De nombreuses voix s’élèvent dans la société pour s’indigner de la prise en charge, parfois excessive selon eux, des enfants réfugiés au détriment des enfants roumains. Voici ce que Gabriela Alexandrescu a à leur dire
« « Nous comprenons et respectons les préoccupations exprimées, en particulier dans le contexte actuel de notre société. Il est important de souligner que notre mission est d’aider tous les enfants vulnérables, quel que soit leur milieu d’origine. Depuis notre création en 1990, nous nous sommes engagés à fournir une assistance et un soutien à tous les enfants, y compris les réfugiés, conformément à nos valeurs humanitaires et aux normes internationales. Il est essentiel que nous nous concentrions sur des solutions qui garantissent le bien-être de tous les enfants, quelle que soit leur situation, et que nous travaillions ensemble pour créer un environnement plus sûr et plus inclusif pour tous les membres de notre communauté. En même temps, nous pensons qu’il est important de communiquer constamment pour fournir des informations claires afin que la société dans son ensemble comprenne comment les programmes fonctionnent et que, en général, un programme ou un projet avec un groupe cible particulier ou un groupe défavorisé ne soit pas mis en œuvre au détriment d’autres groupes défavorisés. Par exemple, nous avons participé au soutien de la population et des enfants en Ukraine et quoi de plus vulnérable que des enfants fuyant les guerres, les bombes et la mort ! Nous nous sommes donc engagés à les aider et avons développé des programmes, mais sans interrompre ce que nous faisions en Roumanie pour réduire la mortalité infantile, fournir des services de santé mère-enfant, permettre aux enfants des communautés défavorisées d’accéder à l’éducation, protéger les jeunes et notamment ceux sans soutien parental contre la violence.
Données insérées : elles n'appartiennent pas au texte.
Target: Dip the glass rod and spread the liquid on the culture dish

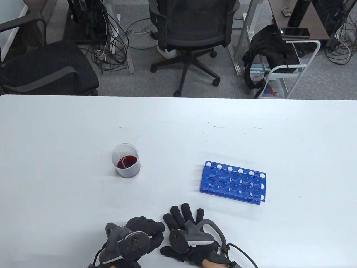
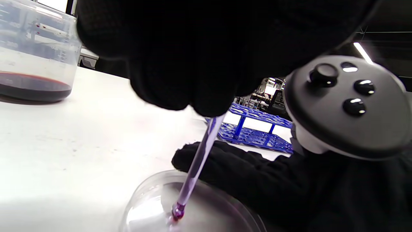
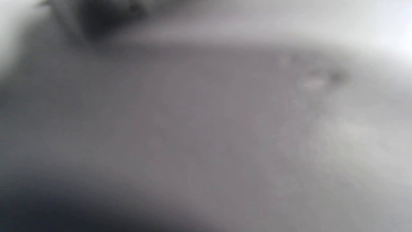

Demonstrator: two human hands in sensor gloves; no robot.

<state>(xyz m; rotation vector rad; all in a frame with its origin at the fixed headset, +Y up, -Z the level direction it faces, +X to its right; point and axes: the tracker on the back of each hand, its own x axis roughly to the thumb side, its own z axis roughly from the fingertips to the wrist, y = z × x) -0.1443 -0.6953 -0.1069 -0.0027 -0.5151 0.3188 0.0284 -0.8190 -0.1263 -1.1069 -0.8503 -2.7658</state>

Je pense que les gens devraient se rendre compte que la guerre est ce qu’il y a de plus terrible pour les enfants, ne plus avoir sa vie, sa maison, sa famille… et ils doivent donc comprendre que ces personnes ont besoin de notre soutien continu parce qu’elles se trouvent dans une situation vulnérable dans leur pays ».
Encore une fois, le constat est sans appel, les ONG prennent le relai là où l’état faillit. Merci, Salvati copiii.